Это скудное образование автора знаменитых песен не давало бы по-видимому права требовать от его произведений ничего иного, кроме безыскусственных красот природного гения, т. е. живых и остроумных мыслей, хотя порою и причудливо украшенных, но в сущности не глубоких. Между тем вышло наоборот: редкий писатель владел до такой степени языком и отличался такой безукоризненной внешней отделкой своих произведений, как Беранже. Этот человек, так мало знавший по латыни, что на первой исповеди священник должен был разрешить ему читать молитвы на французском языке, мог по справедливости быть поставлен на ряду с Горацием — одним из лучших поэтов древнего мира.
Тетка маленького Беранже собиралась отдать его в учение к часовщику, так как это мастерство ему нравилось и подходило к его природной склонности, но несчастный случай помешал этому.

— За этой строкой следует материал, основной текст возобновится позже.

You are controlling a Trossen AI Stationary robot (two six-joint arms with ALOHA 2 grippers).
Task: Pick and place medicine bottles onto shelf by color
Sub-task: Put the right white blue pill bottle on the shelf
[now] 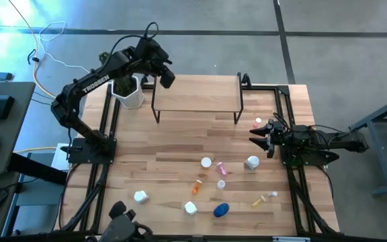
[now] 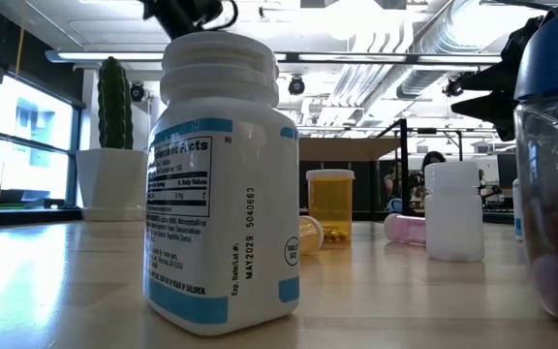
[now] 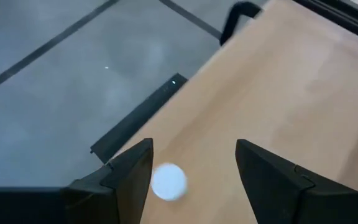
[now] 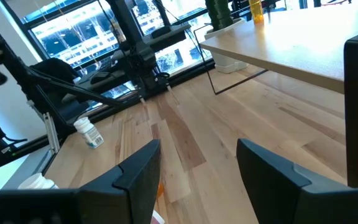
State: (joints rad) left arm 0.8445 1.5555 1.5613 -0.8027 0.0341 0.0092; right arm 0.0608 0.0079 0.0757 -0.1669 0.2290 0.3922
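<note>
On the shelf only one white-capped bottle is seen, between the spread jaws of the left gripper at its far left corner, while the open-jawed right gripper waits beside the remaining bottles, left scattered on the table.

Low wooden shelf on thin black legs at the table's far edge, one white-capped bottle standing near its left end. Other small bottles scattered on the tabletop nearer the front: white, orange, pink, yellowish, one round blue.
</note>
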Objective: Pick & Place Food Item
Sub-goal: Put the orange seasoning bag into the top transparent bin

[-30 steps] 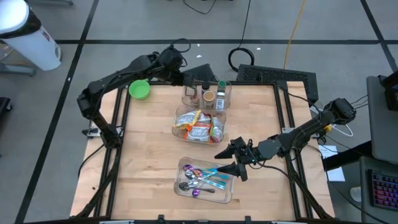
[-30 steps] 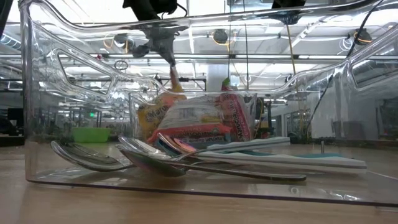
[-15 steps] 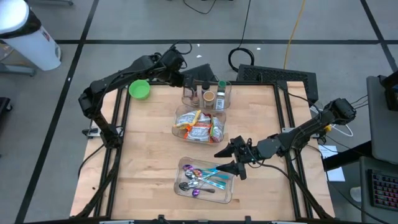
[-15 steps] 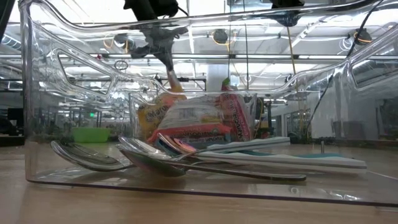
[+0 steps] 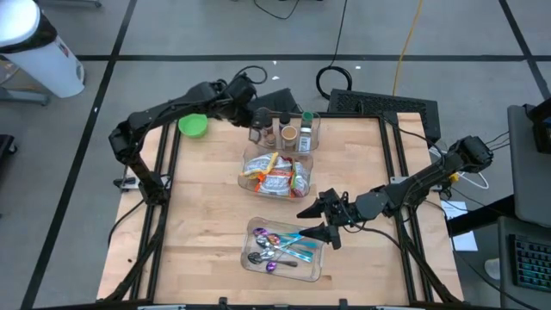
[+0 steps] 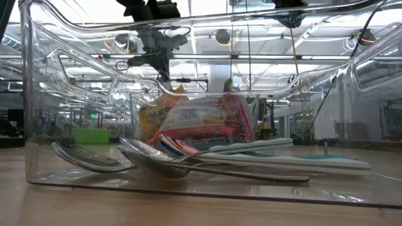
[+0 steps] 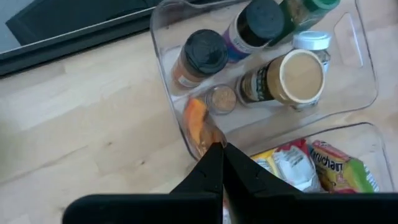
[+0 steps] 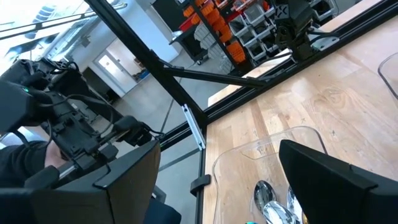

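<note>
Left fingers (image 7: 219,163) pinching orange packet (image 7: 198,127), over spice bin (image 7: 171,93)

A grey floor (image 5: 172,26) is spreading around the wooden table (image 5: 207,215), with dark lines (image 5: 112,69) crossing it in a grid. At ten o'clock from the table a white cylinder (image 5: 43,47) is standing on the floor. At twelve o'clock black cables (image 5: 331,79) are coiling on the floor, and a yellow cable (image 5: 405,43) is running away at one o'clock. At three o'clock a keyboard (image 5: 529,263) is peeking in at the edge. Beyond the table, ceiling lights (image 6: 221,36) are glowing over a large hall, and shelves with orange bins (image 8: 214,18) are standing further off.
</note>
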Controlling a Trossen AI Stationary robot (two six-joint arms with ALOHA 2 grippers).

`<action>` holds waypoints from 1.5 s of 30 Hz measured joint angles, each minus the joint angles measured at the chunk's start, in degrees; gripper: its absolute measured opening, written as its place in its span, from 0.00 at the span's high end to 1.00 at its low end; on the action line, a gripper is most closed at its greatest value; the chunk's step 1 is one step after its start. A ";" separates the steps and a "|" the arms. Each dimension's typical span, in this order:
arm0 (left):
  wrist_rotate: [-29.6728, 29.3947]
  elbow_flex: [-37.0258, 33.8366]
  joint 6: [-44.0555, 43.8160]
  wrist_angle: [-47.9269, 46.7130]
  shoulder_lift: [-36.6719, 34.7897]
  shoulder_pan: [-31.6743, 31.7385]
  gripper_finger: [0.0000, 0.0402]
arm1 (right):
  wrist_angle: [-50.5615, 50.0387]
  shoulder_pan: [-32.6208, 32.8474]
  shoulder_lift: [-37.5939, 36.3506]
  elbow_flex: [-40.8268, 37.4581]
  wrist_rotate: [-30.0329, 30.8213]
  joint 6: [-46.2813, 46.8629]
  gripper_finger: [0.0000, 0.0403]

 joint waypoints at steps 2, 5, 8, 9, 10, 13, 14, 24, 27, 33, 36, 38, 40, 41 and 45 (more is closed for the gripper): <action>0.02 -0.29 -0.02 0.24 0.00 -0.04 1.00 | 0.00 0.00 0.00 0.00 0.04 -0.01 0.21; 0.02 -0.36 -0.07 0.73 0.00 -0.03 1.00 | 0.00 -0.33 0.00 0.00 0.02 0.01 0.21; 0.10 -0.36 -0.21 1.56 0.00 -0.02 1.00 | 0.00 -0.89 0.00 0.00 0.02 0.03 0.21; 0.41 -0.36 -0.22 2.02 0.00 -0.02 1.00 | 0.00 -1.10 0.00 0.00 -0.01 0.04 0.21; 0.48 -0.36 -0.22 2.57 0.00 -0.04 1.00 | 0.01 -1.22 0.00 0.00 -0.02 0.13 0.21; 0.44 -0.36 -0.92 3.21 0.00 -0.04 1.00 | 0.02 -1.57 0.00 0.00 -0.04 0.16 0.21; 0.44 -0.36 -0.92 3.21 0.00 -0.04 1.00 | 0.02 -1.57 0.00 0.00 -0.04 0.16 0.21; 0.98 -0.38 -1.29 2.95 2.68 -0.80 1.00 | 0.04 -1.57 0.00 0.00 -0.11 0.18 0.21; 1.40 -0.38 -1.41 3.32 4.38 -1.61 1.00 | 0.04 -1.55 0.00 0.00 -0.11 0.18 0.21; 1.44 -0.38 -1.31 3.65 6.64 -2.32 1.00 | 0.05 -1.55 0.00 0.00 -0.13 0.18 0.21; 1.53 -0.38 -1.51 3.57 7.13 -2.29 1.00 | 0.04 -1.55 0.00 0.00 -0.13 0.18 0.21; 1.53 -0.38 -1.53 3.58 7.46 -2.31 1.00 | 0.05 -1.55 0.00 0.00 -0.13 0.18 0.21; 1.55 -0.38 -1.53 3.52 7.63 -2.16 0.99 | 0.04 -1.55 0.00 0.00 -0.13 0.18 0.21; 1.51 -0.38 -1.55 3.50 7.63 -2.14 0.99 | 0.04 -1.55 0.00 0.00 -0.15 0.18 0.21; 0.52 -0.38 -2.23 3.48 7.63 -2.14 0.98 | 0.04 -1.55 0.00 0.00 -0.15 0.18 0.21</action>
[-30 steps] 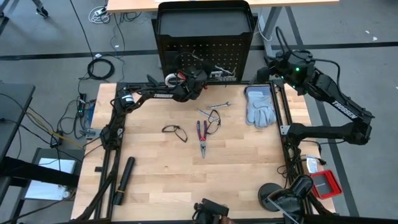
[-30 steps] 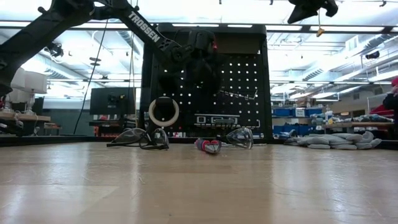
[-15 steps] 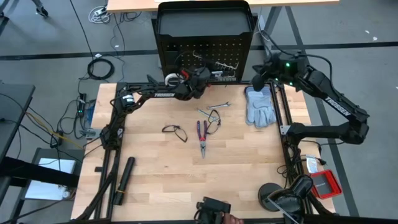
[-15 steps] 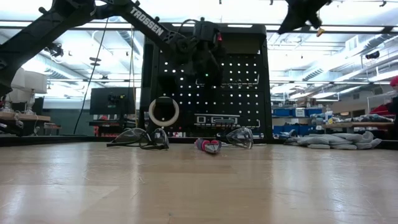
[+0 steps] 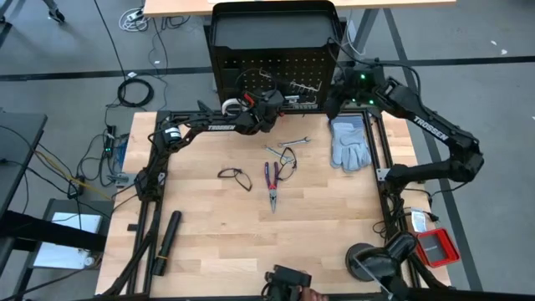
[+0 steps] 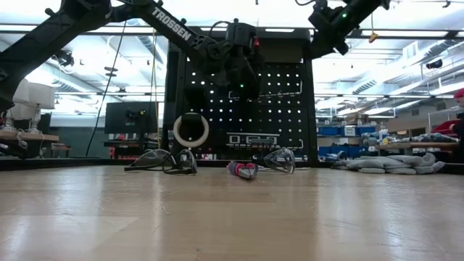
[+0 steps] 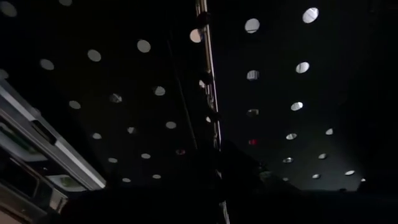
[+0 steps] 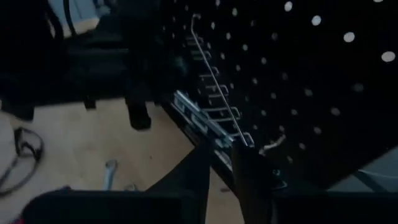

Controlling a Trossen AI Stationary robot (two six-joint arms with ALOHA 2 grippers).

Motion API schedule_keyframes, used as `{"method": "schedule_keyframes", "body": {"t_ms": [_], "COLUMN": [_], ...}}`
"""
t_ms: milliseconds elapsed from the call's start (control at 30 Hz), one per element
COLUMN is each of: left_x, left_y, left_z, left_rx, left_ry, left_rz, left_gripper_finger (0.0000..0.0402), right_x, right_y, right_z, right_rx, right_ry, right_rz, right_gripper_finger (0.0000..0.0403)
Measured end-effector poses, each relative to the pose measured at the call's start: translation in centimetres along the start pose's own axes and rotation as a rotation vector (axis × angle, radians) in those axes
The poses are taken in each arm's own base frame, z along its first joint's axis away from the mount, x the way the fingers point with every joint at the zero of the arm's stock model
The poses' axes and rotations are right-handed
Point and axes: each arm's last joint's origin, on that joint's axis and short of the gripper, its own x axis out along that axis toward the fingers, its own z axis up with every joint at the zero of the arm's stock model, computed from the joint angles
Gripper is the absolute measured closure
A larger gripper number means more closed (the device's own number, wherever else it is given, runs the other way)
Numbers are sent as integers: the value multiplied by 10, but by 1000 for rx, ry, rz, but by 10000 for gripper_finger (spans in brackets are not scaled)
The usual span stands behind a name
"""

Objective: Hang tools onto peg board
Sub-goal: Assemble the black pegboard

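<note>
The left gripper point(image 5: 255, 107) was pressed against the peg board point(image 5: 276, 71), fingers clenched; whether it gripped anything was hidden in its dark wrist view. The right gripper point(image 5: 333, 99) hung by the board's edge (finger spacing hard to judge). The pliers point(image 5: 272, 182), two glasses point(image 5: 235, 176) and wrench point(image 5: 294, 143) lay on the table point(image 5: 209, 242); the tape ring point(image 6: 191, 130) hung on the board.

Black peg board point(image 5: 276, 58) upright; pliers point(image 5: 272, 186), glasses point(image 5: 235, 176), wrench point(image 5: 294, 142) on table.
</note>
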Motion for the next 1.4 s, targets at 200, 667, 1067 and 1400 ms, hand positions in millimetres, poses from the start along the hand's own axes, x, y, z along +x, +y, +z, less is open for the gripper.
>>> {"method": "schedule_keyframes", "body": {"t_ms": [200, 667, 1067, 1400], "left_x": [0, 1, 8, 17], "left_y": [-2, -3, -4, -7], "left_z": [0, -1, 3, 11], "left_rx": [-17, 114, 332, 420], "left_ry": [12, 69, 170, 242], "left_rz": [-16, -21, -60, -104], "left_gripper_finger": [396, 395, 372, 344], "right_x": [-27, -34, 16, 58], "right_y": [3, 48, 70, 68], "right_z": [7, 57, -8, -93], "right_rx": [45, 137, 245, 460], "right_ry": [-80, -208, -337, -447], "right_rz": [-75, -56, -134, -106], "right_gripper_finger": [305, 326, 374, 368]}}
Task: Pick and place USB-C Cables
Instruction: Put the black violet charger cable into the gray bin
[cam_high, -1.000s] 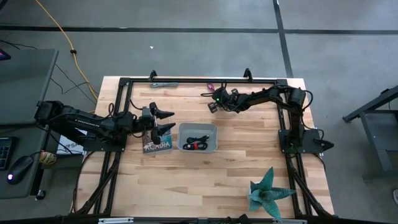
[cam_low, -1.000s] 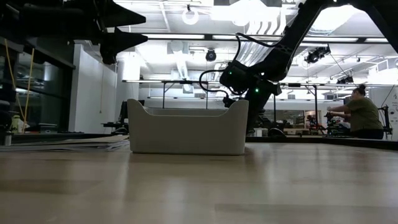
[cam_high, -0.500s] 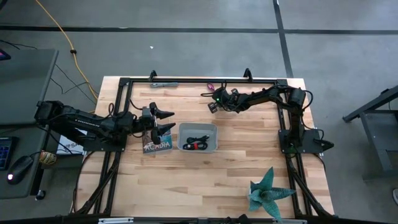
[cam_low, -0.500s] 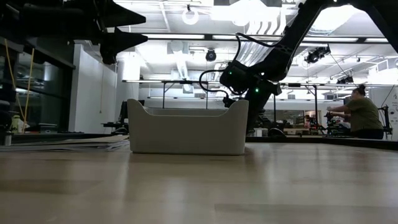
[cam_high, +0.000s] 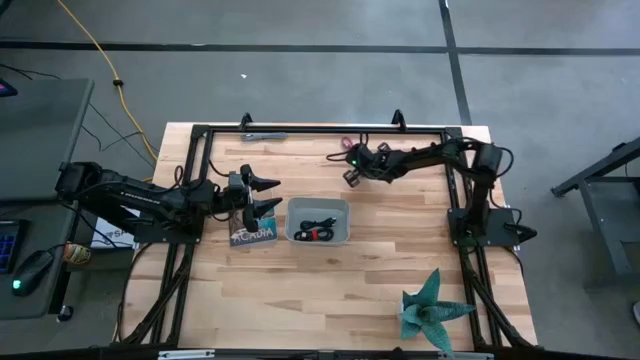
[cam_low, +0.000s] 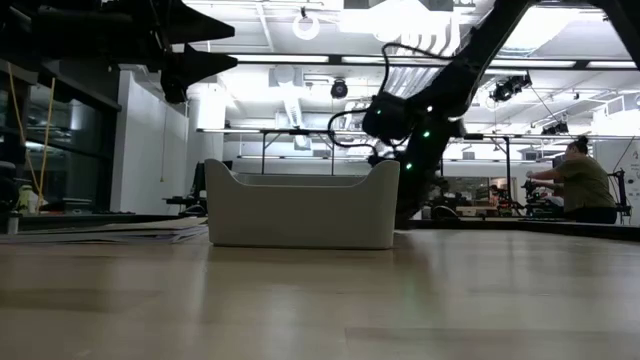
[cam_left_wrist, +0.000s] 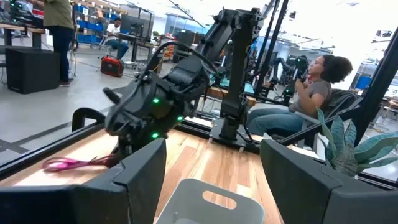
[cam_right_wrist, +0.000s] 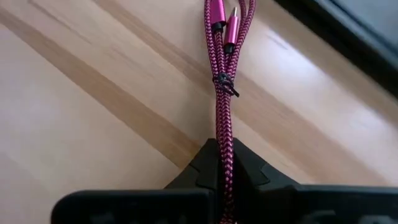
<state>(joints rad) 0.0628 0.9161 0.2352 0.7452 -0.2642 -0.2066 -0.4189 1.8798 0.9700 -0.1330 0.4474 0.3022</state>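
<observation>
Right jaws (cam_right_wrist: 225, 163) pinch a braided purple cable (cam_right_wrist: 224, 93) on smooth wood; left jaws (cam_high: 268, 194) gape.

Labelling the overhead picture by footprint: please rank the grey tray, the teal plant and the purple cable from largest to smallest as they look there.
1. Grey tray and teal plant: too alike in spread to rank.
2. Purple cable: far the smallest, a thin sliver near the table's far edge.
</observation>
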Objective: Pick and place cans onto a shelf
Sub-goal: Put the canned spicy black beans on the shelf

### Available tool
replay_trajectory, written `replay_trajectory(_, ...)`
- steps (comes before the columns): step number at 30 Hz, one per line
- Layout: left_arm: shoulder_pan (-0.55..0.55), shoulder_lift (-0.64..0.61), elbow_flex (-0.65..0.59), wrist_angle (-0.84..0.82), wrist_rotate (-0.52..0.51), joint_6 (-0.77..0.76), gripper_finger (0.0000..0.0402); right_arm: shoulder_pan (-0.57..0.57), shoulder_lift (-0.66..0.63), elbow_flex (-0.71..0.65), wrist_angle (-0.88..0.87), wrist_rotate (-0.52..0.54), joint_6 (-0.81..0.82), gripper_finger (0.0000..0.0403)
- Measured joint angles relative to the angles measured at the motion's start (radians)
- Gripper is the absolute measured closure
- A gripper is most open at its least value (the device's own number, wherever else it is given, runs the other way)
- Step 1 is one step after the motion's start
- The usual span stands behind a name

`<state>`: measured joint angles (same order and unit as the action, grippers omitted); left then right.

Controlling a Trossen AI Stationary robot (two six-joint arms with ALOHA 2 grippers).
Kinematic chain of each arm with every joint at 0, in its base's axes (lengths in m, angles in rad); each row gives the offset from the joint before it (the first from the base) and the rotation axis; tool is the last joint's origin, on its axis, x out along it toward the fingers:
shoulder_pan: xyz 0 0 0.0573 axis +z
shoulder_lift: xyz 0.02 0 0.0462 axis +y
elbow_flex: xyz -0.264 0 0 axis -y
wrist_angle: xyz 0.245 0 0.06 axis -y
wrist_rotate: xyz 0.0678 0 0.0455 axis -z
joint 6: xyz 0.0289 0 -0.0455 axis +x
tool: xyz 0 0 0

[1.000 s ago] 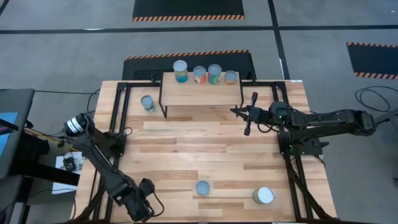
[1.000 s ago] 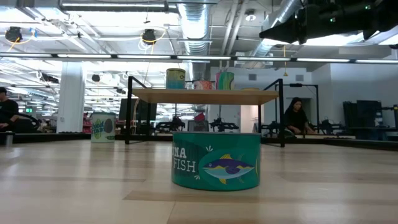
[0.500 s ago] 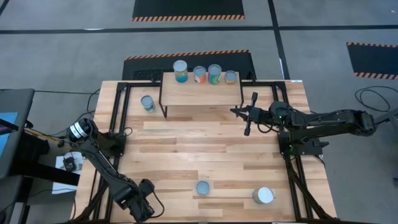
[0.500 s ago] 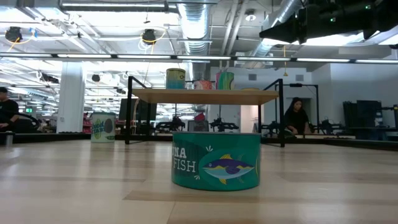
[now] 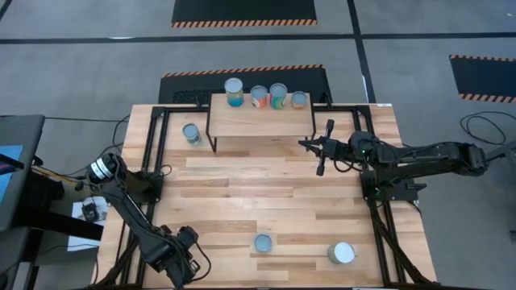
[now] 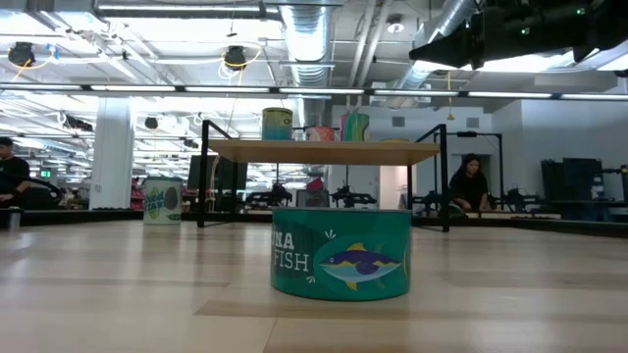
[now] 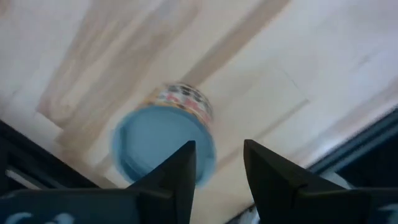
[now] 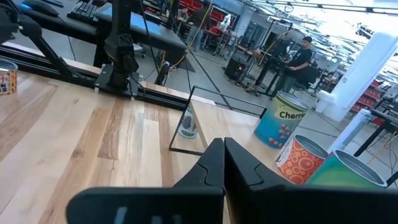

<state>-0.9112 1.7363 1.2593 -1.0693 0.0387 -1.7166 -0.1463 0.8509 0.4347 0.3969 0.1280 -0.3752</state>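
Observation:
The shelf [image 5: 262,119] stands at the table's far side with several cans [image 5: 259,96] along its far edge; they also show in the low view [image 6: 278,123]. One can [image 5: 191,133] stands on the table left of the shelf. A teal fish can [image 5: 263,242] [image 6: 340,252] and a wider can [image 5: 342,253] stand near the near edge. My left gripper [image 5: 181,256] hovers open at the near left corner; its wrist view shows a blue-topped can [image 7: 165,148] below and beyond its open fingers [image 7: 217,165]. My right gripper [image 5: 310,147] [image 8: 224,155] is shut and empty, right of the shelf.
Black frame rails [image 5: 157,153] run along the table's left and right sides. The shelf's thin black legs [image 8: 193,118] stand in front of my right gripper. Bare planks [image 5: 258,189] lie between the shelf and the near cans. People show in the room behind [image 6: 469,186].
My left arm has shifted a little toward the table's left edge at the near left corner. My right arm and the cans have kept still.

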Motion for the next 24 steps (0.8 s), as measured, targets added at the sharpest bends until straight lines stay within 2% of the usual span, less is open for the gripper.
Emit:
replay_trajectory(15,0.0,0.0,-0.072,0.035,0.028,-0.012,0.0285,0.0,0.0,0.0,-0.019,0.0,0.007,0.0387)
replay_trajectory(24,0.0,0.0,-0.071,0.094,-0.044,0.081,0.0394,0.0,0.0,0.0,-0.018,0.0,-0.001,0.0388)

«В мае месяце — говорит Беранже — я стоял в дверях гостиницы. Бушевала сильная буря. Раздался страшный удар грома, который поверг меня на землю почти в бездыханном состоянии.
Я долго не мог оправиться от потрясения; мое зрение, до тех пор очень хорошее, весьма пострадало; поступить в учение к часовщику мне было уже невозможно. Тетка понимала однако, что мои занятия по хозяйству в гостинице не могут обеспечить мое будущее. Кроме того она заметила, что мое маленькое тщеславие всегда чувствовало себя оскорбленным, когда мне приходилось служить за столом или идти в конюшню. Она отдала меня к золотых дел мастеру; но учитель мой, человек очень бедный, выучил меня лишь очень немногому. Из его заведения я перешел к нотариусу, который сделался потом мировым судьей. Этому прекрасному человеку удалось поместить меня в типографию, только что основанную Лене в Перонне. Я пробыл там два года, охотно занимаясь работой; но я не мог сделаться хорошим наборщиком по своей малограмотности. Сын Лене который был немного старше меня, стал моим другом и старался научить меня началам родного языка; ему удалось также передать мне правила стихосложения. Я не скажу, чтобы именно он возбудил во мне расположение к стихотворству, так как я уже давно чувствовал его. Двенадцати лет, не имея понятия о том, что стихи подчиняются какому-нибудь размеру, я писал рифмованные строки одинаковой ширины по двум линейкам и полагал, что стихи эти также правильны, как стихи Расина…»
Беранже.
Отозванный из Перонны, Беранже возвратился в Париж к отцу, который нуждался в его помощи для финансовых операций, не имевших впрочем никакого успеха. Отец Беранже открыл в Париже кабинет для чтения и вверил его надзору сына. Это занятие оставляло молодому человеку много свободного времени, которое он употреблял на сочинение стихов. Но в то время ему было восемнадцать лет, а имя Беранже сделалось известным только на тридцатом году жизни поэта. Сколько опытов и усилий сделано было в продолжение целых пятнадцати лет! И сколько также лишений пришлось перенести Беранже в первое время! Сатиры, комедии, водевили, исторические произведения, — он перепробовал все, но из всего этого ничего или почти ничего не сохранилось. Путь к известности суров и труден; Беранже испытал это больше, чем кто-либо. Сколько различных перемен он должен был испытать, прежде чем достигнуть цели! Мальчик в гостинице, золотых дел мастер, клерк у нотариуса, наборщик, — он прошел все эти многочисленные профессии, прежде чем сесть в кабинет для чтения в качестве библиотекаря. Впоследствии Беранже служил при университете; там его занятия были чисто канцелярские; он удержал их за собою до того времени, когда успех его песен открыл ему новый источник существования.